In 2003, Adam Granduciel moved from Oakland, California to Philadelphia, Pennsylvania, where he met Kurt Vile, who had also recently moved back to Philadelphia after living for two years in Boston, Massachusetts. Granduciel previously had toured and recorded with The Capitol Years, and Vile had recorded solo demo tapes. Granduciel and Vile subsequently began writing, recording and performing music together, first in Vile’s band, which would come to be known as Kurt Vile & the Violators, and then in Granduciel’s band, which would come to be known as The War on Drugs in 2005. Vile left the War on Drugs after a year, and since then several musicians have played both in the War on Drugs and the Violators. The War on Drugs released its fourth album, A Deeper Understanding, on August 25, 2017, and presently consists of vocalist/guitarist Granduciel, guitarist Anthony LaMarca, keyboardist Robbie Bennett, saxophonist/keyboardist Jon Natchez, bassist David Hartley, and drummer Charlie Hall.

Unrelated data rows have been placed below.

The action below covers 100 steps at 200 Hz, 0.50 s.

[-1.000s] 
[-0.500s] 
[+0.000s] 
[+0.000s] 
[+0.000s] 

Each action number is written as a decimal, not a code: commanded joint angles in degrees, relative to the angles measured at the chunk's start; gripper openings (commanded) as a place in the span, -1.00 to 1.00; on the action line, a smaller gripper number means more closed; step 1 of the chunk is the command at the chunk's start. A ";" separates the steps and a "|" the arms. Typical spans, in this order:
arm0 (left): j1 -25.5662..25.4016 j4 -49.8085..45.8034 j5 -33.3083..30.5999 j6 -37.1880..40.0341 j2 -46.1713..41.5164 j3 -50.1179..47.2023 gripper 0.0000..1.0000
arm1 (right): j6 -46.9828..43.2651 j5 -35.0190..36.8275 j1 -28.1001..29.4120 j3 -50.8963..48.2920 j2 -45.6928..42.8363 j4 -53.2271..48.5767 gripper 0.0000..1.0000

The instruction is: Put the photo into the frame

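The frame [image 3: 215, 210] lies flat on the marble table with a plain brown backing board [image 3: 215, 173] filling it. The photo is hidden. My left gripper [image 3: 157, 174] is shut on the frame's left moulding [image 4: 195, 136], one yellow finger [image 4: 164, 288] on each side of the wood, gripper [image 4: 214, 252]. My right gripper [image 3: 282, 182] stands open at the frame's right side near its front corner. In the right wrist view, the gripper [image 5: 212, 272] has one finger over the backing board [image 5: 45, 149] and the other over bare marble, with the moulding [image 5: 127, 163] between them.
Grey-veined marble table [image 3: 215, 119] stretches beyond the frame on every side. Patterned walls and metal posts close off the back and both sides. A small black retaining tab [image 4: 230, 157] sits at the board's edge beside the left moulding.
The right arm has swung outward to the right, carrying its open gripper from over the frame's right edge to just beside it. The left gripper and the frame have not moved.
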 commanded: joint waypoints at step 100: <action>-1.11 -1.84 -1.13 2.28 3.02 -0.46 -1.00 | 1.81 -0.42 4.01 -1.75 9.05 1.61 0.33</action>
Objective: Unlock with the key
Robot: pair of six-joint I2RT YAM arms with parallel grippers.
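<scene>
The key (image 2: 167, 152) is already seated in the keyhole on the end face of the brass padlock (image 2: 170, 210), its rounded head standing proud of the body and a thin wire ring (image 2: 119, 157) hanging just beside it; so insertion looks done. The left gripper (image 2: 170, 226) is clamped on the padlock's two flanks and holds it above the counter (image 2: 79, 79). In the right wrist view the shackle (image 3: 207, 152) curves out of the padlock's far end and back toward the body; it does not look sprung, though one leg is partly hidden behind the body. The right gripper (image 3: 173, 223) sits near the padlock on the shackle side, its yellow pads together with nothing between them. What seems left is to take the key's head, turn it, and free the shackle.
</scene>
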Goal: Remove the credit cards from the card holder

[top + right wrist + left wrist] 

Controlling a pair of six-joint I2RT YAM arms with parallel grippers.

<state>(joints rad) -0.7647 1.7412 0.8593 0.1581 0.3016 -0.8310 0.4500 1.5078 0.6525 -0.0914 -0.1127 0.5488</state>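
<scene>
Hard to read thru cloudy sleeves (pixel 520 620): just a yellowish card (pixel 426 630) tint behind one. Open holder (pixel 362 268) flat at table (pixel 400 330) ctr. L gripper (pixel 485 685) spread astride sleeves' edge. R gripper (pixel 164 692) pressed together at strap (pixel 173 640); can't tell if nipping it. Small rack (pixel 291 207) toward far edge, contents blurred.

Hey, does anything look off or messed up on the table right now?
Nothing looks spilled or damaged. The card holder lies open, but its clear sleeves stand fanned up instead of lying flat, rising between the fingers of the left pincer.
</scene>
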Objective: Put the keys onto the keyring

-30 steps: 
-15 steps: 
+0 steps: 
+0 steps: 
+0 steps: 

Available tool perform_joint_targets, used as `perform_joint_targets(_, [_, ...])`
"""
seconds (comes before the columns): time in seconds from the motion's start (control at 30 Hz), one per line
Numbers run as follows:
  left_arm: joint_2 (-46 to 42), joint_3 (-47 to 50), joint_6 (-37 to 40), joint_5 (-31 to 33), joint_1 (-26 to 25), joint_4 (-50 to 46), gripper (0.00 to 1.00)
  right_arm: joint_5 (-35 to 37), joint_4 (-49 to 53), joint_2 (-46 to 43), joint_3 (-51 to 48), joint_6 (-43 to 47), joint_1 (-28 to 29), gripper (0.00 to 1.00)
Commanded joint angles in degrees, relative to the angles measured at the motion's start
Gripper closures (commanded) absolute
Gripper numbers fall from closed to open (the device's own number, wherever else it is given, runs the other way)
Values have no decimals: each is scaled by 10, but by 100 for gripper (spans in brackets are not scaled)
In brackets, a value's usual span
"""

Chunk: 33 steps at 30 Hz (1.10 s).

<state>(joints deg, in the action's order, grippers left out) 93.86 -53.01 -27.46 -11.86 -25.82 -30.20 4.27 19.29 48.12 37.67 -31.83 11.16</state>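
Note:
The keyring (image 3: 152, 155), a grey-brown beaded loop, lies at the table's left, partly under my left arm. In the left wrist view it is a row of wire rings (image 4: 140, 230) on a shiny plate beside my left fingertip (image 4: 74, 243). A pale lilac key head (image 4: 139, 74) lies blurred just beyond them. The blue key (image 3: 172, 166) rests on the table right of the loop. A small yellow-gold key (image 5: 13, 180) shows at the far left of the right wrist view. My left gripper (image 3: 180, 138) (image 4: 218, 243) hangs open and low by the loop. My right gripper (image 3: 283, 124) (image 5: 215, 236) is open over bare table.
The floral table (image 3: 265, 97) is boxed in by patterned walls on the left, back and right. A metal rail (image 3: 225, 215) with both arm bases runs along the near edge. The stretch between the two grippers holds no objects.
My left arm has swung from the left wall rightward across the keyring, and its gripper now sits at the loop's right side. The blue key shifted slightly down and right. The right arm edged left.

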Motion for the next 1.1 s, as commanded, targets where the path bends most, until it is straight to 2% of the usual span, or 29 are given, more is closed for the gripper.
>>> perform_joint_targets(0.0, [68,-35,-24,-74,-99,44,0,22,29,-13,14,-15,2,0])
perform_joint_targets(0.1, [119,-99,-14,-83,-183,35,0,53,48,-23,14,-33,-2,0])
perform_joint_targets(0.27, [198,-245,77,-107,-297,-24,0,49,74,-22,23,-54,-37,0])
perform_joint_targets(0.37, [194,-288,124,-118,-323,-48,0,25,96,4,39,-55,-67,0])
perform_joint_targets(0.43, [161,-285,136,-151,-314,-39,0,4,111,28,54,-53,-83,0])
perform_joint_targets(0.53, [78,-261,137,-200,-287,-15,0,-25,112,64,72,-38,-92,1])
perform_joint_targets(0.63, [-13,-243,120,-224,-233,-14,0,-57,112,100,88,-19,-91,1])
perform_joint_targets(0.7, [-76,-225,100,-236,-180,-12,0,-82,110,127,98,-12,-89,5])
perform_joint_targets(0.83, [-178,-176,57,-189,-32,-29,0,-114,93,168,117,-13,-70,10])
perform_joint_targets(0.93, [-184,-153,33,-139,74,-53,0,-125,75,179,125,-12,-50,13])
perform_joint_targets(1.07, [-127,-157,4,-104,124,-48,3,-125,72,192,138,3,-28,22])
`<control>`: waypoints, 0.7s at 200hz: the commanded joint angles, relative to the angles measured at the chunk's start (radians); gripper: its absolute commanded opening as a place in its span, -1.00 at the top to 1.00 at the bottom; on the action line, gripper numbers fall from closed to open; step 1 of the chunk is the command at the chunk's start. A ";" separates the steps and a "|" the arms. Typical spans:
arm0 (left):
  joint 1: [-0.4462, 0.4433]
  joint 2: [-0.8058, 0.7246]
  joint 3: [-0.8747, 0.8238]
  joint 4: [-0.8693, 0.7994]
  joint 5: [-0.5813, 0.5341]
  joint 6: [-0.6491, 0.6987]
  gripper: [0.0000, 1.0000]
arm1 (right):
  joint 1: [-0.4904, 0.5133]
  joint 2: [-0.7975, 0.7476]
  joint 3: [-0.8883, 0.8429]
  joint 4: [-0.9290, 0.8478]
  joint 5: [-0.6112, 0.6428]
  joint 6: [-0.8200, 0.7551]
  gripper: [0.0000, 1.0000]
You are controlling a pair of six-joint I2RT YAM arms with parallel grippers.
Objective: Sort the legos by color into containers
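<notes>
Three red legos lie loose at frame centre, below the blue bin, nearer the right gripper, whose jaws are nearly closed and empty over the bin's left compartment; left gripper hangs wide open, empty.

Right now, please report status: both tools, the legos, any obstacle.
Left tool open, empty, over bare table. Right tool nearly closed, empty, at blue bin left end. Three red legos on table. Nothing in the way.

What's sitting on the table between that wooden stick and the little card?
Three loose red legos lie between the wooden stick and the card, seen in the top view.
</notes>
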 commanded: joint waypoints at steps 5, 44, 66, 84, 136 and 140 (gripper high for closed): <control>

The War On Drugs’ 2017 tour launched in its hometown of Philadelphia, but quickly made its way to New York City for shows at Terminal 5 and at CityPark’s SummerStage at Rumsey Playfield in Central Park. The shows were nearly identical, in that they concentrated on introducing the new album; nine of the album’s 10 songs were performed, as compared with five from the previous album and one from the debut album. The set also included a cover of Warren Zevon’s “Accidentally Like a Martyr.” Granduciel’s vocals were a bit coarse, not the type you would near on a hit single, but since many of the lyrics were rather confessional, the vocals sounded revelatory and even cathartic. It seemed each song included extended guitar noodling, more shoegazey than flashy, for a hypnotic effect. The band maintained a light and breezy sound that was heightened with synthesizer and saxophone. Performances like this prove that the War on Drugs is the current “it” band in indie rock.